Work instructions: Search the data for the word "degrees". Reproduce every line where it is found.

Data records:

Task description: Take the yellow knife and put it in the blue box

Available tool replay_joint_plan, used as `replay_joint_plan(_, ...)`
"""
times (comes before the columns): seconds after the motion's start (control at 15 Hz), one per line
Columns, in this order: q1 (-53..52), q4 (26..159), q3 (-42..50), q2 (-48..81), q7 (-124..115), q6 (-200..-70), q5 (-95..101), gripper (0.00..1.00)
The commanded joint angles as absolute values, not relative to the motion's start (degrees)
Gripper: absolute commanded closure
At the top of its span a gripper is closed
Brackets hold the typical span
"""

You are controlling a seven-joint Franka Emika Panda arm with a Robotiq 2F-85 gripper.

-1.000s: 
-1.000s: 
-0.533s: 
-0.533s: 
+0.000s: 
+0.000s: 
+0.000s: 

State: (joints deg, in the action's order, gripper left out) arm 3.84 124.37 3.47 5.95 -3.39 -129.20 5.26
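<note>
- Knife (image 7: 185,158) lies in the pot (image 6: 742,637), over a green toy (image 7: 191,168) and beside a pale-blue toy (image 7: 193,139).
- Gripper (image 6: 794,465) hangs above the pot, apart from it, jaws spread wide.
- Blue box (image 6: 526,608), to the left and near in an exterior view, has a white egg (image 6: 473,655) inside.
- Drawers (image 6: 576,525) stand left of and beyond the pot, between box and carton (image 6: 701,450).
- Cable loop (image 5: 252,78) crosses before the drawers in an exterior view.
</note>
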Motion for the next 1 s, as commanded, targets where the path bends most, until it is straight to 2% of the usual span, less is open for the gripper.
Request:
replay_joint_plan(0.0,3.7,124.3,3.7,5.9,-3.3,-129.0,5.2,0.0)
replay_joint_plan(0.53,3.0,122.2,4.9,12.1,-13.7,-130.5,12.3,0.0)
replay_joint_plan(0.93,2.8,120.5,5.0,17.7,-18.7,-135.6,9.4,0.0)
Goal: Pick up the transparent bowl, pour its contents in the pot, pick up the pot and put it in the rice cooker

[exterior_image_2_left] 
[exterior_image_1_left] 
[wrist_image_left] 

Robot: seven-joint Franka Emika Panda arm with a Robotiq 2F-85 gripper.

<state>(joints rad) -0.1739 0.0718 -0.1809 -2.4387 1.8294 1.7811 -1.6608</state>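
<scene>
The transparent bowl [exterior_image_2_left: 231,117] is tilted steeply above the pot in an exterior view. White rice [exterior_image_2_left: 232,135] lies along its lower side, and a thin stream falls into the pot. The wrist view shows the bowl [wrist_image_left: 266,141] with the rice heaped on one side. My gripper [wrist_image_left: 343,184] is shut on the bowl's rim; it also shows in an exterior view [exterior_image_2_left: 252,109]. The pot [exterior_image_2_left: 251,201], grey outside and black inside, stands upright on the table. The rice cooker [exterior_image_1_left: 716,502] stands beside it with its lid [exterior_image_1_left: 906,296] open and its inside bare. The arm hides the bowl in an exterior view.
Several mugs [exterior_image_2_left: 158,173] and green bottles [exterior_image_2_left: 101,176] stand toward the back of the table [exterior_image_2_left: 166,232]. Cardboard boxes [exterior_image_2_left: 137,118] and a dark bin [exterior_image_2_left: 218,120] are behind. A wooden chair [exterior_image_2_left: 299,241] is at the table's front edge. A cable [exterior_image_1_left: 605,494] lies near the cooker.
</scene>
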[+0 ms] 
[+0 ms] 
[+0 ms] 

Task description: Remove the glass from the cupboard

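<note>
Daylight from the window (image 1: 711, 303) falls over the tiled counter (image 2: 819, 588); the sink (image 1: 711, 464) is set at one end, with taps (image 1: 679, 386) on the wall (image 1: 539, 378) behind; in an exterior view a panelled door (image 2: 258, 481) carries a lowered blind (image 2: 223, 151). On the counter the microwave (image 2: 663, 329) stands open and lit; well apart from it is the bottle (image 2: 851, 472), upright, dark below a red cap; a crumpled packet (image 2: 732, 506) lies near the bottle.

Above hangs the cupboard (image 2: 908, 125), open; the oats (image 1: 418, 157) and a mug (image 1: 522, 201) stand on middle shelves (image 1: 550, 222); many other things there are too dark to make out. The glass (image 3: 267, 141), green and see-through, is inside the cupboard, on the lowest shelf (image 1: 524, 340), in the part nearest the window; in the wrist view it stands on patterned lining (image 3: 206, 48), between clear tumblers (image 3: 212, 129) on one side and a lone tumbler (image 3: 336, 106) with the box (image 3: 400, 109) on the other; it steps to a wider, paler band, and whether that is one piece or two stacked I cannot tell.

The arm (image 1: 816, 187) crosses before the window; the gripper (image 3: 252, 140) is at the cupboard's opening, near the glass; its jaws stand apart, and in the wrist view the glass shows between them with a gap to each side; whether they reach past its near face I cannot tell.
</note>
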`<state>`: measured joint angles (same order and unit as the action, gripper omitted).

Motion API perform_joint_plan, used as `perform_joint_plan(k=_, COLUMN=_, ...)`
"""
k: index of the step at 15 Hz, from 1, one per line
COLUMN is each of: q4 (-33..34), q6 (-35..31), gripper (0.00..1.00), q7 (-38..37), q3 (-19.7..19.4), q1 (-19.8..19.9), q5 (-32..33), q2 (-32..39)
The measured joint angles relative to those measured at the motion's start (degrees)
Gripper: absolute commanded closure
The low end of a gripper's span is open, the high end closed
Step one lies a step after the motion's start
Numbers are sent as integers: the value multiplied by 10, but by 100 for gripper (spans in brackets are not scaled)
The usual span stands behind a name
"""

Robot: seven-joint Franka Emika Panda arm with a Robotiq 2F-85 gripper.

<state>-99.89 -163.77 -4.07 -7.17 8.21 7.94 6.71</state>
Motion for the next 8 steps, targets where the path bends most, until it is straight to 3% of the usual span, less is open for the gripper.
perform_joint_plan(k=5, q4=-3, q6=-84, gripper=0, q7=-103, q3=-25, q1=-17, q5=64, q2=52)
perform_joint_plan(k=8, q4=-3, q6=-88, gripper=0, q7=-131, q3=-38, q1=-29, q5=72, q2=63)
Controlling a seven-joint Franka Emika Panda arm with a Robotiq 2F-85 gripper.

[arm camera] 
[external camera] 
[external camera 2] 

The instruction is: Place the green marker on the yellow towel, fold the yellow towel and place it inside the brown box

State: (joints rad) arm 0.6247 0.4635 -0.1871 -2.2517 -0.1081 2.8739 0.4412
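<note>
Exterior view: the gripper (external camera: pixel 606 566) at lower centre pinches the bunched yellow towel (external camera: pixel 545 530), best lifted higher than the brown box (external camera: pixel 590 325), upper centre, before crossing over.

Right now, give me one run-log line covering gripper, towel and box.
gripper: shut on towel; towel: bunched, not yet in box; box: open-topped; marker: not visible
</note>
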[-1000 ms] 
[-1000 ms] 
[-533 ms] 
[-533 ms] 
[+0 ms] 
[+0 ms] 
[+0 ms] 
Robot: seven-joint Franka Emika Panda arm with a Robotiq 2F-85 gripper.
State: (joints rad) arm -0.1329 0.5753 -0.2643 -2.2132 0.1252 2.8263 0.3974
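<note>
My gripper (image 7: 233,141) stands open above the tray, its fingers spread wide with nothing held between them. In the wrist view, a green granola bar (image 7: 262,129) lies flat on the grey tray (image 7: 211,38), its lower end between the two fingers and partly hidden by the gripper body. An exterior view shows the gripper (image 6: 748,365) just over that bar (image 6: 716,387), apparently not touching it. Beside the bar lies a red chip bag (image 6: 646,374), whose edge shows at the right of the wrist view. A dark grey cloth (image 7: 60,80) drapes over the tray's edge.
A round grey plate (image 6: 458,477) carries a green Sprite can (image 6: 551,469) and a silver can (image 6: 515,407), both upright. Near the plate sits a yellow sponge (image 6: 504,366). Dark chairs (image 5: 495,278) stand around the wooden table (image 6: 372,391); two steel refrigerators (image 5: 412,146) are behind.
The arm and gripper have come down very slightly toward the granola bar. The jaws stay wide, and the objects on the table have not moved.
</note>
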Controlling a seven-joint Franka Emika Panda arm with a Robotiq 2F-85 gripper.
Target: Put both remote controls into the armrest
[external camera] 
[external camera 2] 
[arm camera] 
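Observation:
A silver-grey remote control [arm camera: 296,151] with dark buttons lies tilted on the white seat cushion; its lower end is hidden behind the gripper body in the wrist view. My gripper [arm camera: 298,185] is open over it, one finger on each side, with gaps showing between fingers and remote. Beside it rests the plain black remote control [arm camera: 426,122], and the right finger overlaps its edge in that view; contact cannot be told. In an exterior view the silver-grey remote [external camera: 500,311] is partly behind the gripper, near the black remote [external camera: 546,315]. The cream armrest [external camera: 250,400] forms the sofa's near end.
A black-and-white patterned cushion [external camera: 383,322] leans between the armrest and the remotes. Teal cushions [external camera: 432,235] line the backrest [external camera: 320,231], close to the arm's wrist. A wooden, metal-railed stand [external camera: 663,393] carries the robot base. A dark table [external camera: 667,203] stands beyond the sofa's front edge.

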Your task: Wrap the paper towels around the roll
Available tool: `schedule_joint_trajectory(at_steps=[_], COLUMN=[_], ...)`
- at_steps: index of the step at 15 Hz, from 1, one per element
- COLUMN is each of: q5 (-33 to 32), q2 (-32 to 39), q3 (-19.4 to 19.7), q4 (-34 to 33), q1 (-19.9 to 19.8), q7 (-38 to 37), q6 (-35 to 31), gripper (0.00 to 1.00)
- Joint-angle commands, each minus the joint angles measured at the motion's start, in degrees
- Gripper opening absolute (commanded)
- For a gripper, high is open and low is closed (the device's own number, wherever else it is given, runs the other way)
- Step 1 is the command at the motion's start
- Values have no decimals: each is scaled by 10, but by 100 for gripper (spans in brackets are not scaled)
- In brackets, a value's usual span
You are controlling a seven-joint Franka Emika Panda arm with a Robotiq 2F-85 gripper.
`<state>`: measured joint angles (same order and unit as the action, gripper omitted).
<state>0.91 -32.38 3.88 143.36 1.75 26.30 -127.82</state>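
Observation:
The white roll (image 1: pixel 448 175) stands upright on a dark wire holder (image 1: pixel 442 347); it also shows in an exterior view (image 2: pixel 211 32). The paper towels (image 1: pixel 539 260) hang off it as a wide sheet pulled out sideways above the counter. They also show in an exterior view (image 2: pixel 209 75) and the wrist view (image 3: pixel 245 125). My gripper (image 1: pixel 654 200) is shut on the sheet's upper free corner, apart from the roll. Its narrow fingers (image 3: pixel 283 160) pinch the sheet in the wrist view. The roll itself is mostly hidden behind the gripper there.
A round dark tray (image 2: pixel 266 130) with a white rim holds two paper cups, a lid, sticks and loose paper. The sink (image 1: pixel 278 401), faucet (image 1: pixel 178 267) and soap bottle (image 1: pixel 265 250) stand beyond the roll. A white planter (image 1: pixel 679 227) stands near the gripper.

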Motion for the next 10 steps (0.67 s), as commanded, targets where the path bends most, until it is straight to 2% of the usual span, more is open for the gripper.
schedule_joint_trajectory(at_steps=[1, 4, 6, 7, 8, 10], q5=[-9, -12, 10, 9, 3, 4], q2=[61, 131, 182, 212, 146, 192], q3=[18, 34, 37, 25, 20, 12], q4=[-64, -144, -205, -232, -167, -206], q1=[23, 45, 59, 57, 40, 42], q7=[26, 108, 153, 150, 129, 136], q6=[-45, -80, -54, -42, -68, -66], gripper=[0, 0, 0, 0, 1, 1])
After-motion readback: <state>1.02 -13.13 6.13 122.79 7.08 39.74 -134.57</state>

Output for this task:
The commanded joint angles as absolute values, not relative to the motion's start (degrees)
The measured joint angles relative to those measured at the motion's start (degrees)
- Joint-angle commands, each minus the joint angles measured at the motion's start, in degrees

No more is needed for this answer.